46 CFR 502.145 - Interrogatories to parties.
(1)Number. Unless otherwise stipulated or ordered by the presiding officer, a party may serve on any other party no more than 50 written interrogatories, including all discrete subparts. Leave to serve additional interrogatories may be granted to the extent consistent with § 502.141(e)(2).
(2)Scope. An interrogatory may relate to any matter that may be inquired into under § 502.141(e) and (f). An interrogatory is not objectionable merely because it asks for an opinion or contention that relates to fact or the application of law to fact, but the presiding officer may order that the interrogatory need not be answered until designated discovery is complete, or until a prehearing conference or some other time.

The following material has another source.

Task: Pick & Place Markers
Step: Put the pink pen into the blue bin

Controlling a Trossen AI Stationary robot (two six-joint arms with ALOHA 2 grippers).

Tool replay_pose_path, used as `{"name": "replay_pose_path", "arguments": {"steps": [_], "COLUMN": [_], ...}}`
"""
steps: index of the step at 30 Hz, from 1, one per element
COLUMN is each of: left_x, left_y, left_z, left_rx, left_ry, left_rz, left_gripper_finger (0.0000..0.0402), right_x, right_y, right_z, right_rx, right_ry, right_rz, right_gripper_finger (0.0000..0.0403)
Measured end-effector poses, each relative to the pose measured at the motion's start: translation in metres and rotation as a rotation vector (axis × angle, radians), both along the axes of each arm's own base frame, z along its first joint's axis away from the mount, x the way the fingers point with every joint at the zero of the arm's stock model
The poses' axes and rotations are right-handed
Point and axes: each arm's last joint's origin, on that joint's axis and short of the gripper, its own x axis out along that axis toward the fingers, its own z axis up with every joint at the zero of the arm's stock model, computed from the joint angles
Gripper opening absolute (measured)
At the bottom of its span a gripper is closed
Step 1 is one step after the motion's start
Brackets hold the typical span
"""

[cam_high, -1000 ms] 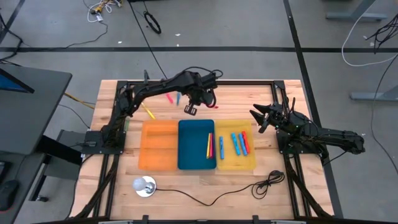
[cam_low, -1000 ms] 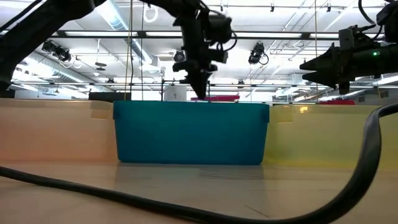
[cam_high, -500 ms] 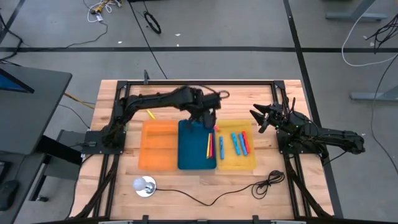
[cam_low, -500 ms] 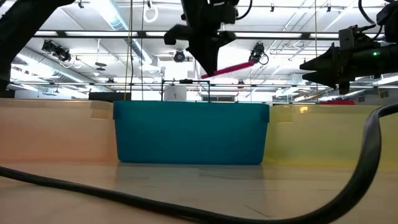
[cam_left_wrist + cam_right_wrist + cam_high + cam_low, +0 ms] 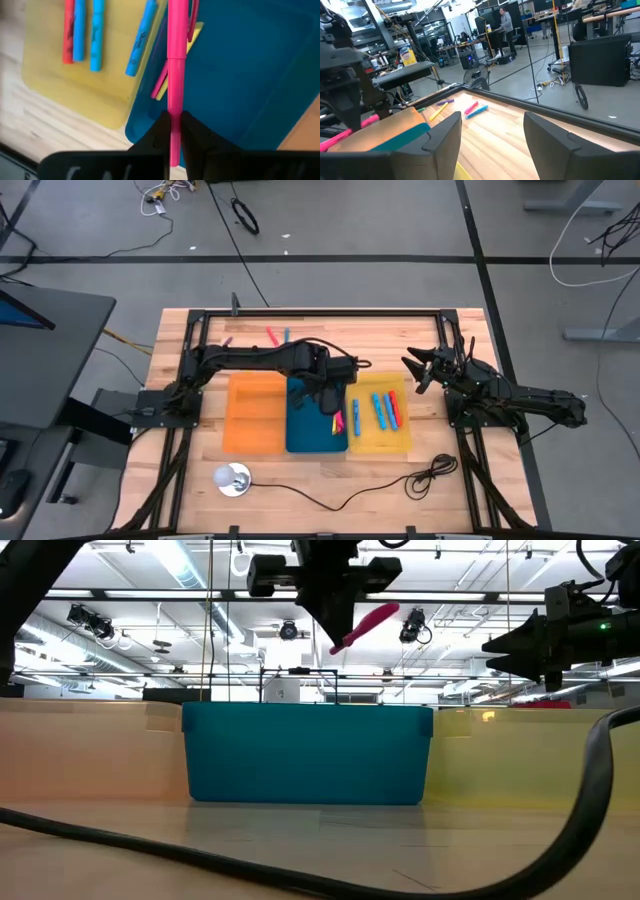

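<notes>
Clamped between the fingers of the left hand (image 5: 171,131) is a pink marker (image 5: 176,75), and it is held above the blue tray (image 5: 310,425), near the side that touches the yellow tray (image 5: 400,442). It is carried tilted and well clear of the tray wall, probably so that it can be lowered beside the pink and yellow markers (image 5: 172,70) already lying inside the blue tray. The held marker is seen as a thin, smooth, bright pink stick with a cap line near its middle. In the yellow tray, blue markers (image 5: 95,32) and a red one (image 5: 68,30) are laid. Beyond the blue tray, more markers (image 5: 275,336) are left on the table (image 5: 400,340). The right hand (image 5: 418,370) is kept waiting with fingers apart, beside the yellow tray.
</notes>
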Motion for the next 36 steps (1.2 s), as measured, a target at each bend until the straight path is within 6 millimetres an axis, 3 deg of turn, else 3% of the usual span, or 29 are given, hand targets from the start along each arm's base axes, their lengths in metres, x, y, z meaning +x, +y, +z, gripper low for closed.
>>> {"name": "replay_pose_path", "arguments": {"steps": [10, 20, 36], "left_x": [0.001, 0.000, 0.004], "left_y": [-0.002, -0.002, 0.006], "left_z": [-0.005, -0.064, -0.125], "left_rx": [0.033, 0.066, 0.101], "left_ry": [0.012, 0.098, -0.038], "left_rz": [-0.228, -0.364, -0.402], "left_gripper_finger": [0.0022, 0.0023, 0.0023], "right_x": [0.000, 0.000, 0.000], "right_y": [0.000, 0.000, 0.000], "right_z": [0.000, 0.000, 0.000], "right_rx": [0.000, 0.000, 0.000], "right_ry": [0.000, 0.000, 0.000], "right_rz": [0.000, 0.000, 0.000], "right_gripper_finger": [0.0215, 0.0215, 0.0215]}}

(b)Answers and objections.
(1)Responding party. The interrogatories must be answered:
(i) By the party to whom they are directed; or
(ii) If that party is a public or private corporation, a partnership, an association, or a governmental agency, by any officer or representative, who must furnish the information available to the party.
(2)Time to respond. The responding party must serve its answers and any objections within 30 days after being served with the interrogatories. A shorter or longer time may be stipulated to as provided in § 502.141(l) of this subpart or be ordered by the presiding officer.
(3)Answering each interrogatory. Each interrogatory must, to the extent it is not objected to, be answered separately and fully in writing under oath.
(4)Objections. The grounds for objecting to an interrogatory must be stated with specificity. Any ground not stated in a timely objection is waived unless the presiding officer, for good cause, excuses the failure.
(5)Signature. The person who makes the answers must sign them, and the attorney who objects must sign any objections.
(c)Use. An answer to an interrogatory may be used to the extent allowed by the rules in this part.
(d)Option to produce business records. If the answer to an interrogatory may be determined by examining, auditing, compiling, abstracting, or summarizing a party's business records (including electronically stored information), and if the burden of deriving or ascertaining the answer will be substantially the same for either party, the responding party may answer by:
(1) Specifying the records that must be reviewed, in sufficient detail to enable the interrogating party to locate and identify them as readily as the responding party could; and
(2) Giving the interrogating party a reasonable opportunity to examine and audit the records and to make copies, compilations, abstracts, or summaries. [Rule 205.]